● WHAT YOU HAVE TO DO:
Print the listing below exactly.

● SUPPLIED MATERIAL:
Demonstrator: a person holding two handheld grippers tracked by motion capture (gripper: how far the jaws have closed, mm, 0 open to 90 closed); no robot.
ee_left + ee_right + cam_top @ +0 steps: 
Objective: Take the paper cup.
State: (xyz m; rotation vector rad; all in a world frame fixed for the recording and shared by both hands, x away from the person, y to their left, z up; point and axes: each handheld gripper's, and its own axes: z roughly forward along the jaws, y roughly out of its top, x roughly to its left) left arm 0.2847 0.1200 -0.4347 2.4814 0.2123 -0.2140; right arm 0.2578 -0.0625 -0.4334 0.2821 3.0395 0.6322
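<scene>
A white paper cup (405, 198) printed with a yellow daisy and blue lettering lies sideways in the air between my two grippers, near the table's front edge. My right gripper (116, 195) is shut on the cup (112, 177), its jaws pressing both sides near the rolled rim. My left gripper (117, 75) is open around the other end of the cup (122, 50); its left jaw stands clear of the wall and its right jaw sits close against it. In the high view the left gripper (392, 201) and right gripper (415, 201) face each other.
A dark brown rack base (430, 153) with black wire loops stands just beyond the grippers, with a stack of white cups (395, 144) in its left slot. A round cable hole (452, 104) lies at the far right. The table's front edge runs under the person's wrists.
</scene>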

● SOLUTION:
Demonstrator: a person holding two handheld grippers tracked by motion capture (gripper: how far the jaws have closed, mm, 0 open to 90 closed); no robot.
ee_left + ee_right + cam_top @ +0 steps: 
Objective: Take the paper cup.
State: (xyz m; rotation vector rad; all in a world frame fixed for the recording and shared by both hands, x away from the person, y to their left, z up; point and axes: each handheld gripper's, and its own axes: z roughly forward along the jaws, y roughly out of its top, x roughly to its left) left arm 0.2847 0.1200 -0.4347 2.4814 0.2123 -0.2140; right arm 0.2578 -0.0625 -0.4334 0.2821 3.0395 0.6322
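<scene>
A white paper cup (405, 198) printed with a yellow daisy and blue lettering lies sideways in the air between my two grippers, near the table's front edge. My right gripper (116, 195) is shut on the cup (112, 177), its jaws pressing both sides near the rolled rim. My left gripper (117, 75) is open around the other end of the cup (122, 50); its left jaw stands clear of the wall and its right jaw sits close against it. In the high view the left gripper (392, 201) and right gripper (415, 201) face each other.
A dark brown rack base (430, 153) with black wire loops stands just beyond the grippers, with a stack of white cups (395, 144) in its left slot. A round cable hole (452, 104) lies at the far right. The table's front edge runs under the person's wrists.
</scene>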

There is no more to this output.